- Epidemiology: The most common fish-associated nonbacterial food poisoning in the United States, with most cases occurring in Florida and Hawaii
- In all, 20,000–50,000 people are affected annually, although 90% of cases may go unreported.
- Three-quarters of cases involve barracuda, snapper, jack, or grouper found in the Indian Ocean, the South Pacific, and the Caribbean Sea.
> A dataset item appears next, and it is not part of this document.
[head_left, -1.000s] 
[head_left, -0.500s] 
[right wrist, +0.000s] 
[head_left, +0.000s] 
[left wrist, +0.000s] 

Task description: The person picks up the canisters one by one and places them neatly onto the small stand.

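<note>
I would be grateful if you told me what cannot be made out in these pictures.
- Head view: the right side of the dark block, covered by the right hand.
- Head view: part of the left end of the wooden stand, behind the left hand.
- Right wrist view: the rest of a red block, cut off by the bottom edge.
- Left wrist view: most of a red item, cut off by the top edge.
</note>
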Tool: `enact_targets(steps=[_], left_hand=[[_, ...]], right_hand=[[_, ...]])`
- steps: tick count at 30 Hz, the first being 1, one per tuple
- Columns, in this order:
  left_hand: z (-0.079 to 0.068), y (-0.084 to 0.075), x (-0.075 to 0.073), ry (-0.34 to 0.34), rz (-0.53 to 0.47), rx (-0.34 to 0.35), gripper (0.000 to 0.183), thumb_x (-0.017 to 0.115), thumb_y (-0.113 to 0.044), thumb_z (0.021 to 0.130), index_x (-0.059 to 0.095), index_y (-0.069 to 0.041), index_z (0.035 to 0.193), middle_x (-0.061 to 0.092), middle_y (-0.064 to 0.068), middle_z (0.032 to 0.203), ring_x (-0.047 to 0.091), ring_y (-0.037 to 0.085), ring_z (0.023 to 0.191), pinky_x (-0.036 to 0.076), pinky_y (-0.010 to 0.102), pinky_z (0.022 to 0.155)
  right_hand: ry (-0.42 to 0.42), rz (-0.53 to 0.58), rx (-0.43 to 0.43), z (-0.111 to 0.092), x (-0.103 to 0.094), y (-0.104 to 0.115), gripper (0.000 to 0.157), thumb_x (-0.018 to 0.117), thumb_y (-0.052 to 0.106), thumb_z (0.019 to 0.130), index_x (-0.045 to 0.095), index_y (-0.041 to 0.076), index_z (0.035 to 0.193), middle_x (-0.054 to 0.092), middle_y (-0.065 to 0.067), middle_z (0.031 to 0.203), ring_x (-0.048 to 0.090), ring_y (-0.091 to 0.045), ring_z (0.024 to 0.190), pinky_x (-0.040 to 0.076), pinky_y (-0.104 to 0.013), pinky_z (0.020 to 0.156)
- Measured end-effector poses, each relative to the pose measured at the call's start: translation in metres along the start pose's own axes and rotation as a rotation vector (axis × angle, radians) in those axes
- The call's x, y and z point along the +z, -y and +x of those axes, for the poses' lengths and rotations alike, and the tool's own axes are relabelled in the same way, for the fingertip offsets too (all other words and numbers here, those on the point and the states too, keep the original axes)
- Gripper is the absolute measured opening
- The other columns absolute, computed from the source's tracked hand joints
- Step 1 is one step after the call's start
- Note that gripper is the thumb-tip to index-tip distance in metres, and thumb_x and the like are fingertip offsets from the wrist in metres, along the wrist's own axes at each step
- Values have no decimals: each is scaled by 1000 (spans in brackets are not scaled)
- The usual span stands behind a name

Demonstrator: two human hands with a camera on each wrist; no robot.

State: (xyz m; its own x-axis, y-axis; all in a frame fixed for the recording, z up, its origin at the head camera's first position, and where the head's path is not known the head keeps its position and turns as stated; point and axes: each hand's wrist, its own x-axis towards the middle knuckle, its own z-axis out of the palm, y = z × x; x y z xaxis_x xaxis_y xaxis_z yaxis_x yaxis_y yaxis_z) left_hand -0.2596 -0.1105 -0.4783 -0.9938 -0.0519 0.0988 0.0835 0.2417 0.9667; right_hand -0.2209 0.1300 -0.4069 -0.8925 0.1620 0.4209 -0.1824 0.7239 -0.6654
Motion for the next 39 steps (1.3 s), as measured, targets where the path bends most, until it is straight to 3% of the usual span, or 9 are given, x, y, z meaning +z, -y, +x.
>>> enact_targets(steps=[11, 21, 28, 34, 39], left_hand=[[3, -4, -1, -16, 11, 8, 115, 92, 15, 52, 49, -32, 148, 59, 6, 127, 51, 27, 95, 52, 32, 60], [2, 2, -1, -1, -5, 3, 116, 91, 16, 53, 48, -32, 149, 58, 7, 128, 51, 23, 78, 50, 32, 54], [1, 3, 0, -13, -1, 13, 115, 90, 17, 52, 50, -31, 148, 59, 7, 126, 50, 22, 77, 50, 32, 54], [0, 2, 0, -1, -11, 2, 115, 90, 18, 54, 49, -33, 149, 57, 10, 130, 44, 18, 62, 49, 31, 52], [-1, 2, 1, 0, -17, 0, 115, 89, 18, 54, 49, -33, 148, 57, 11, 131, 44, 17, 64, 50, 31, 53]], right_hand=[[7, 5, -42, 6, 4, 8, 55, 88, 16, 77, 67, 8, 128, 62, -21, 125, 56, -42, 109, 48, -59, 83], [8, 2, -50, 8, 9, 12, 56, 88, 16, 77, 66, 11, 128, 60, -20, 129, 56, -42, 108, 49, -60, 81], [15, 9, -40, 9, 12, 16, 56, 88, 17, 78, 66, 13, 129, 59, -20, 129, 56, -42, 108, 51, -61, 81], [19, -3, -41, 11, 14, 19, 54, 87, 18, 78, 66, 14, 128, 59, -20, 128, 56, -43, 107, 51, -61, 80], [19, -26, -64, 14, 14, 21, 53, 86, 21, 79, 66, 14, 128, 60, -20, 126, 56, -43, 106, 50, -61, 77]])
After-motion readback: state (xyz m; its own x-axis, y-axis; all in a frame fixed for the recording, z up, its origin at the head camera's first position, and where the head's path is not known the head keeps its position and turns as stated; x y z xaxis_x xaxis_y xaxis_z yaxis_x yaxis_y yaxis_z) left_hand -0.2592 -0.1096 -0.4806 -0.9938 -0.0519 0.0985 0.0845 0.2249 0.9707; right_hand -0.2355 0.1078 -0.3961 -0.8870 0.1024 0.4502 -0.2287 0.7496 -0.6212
- Pathogenesis: Ciguatera toxin acts on neuron voltage-gated sodium channels and is created by marine dinoflagellates, whose consumption by fish allows the toxin to accumulate in the food chain. Three major ciguatoxins—CTX-1, -2, and -3—are found in the flesh and viscera of ciguateric fish, are typically unaffected by external factors (e.g., heat, cold, freeze-drying, gastric acid), and do not generally affect the fish (e.g., odor, color, or taste).
- Clinical features: Pts typically develop symptoms within 2–6 h, with virtually all pts affected within 24 h. The diagnosis is made on clinical grounds.
- Symptoms can be numerous (>150 reported) and include diarrhea, vomiting, abdominal pain, neurologic signs (e.g., paresthesias, weakness, fasciculations, ataxia), maculopapular or vesicular rash, and hemodynamic instability.
- A pathognomonic symptom—reversal of hot and cold tactile perception—develops within 3–5 days and can last for months.
Treatment: Ciguatera Poisoning
- Therapy is supportive and based on symptoms.
- Cool showers, hydroxyzine (25 mg PO q6–8h), or amitriptyline (25 mg PO bid) may ameliorate pruritus and dysesthesias.
- For 6 months after disease onset, the pt should avoid ingestion of fish (fresh or preserved), shellfish, fish oils, fish or shellfish sauces, alcohol, nuts, and nut oils.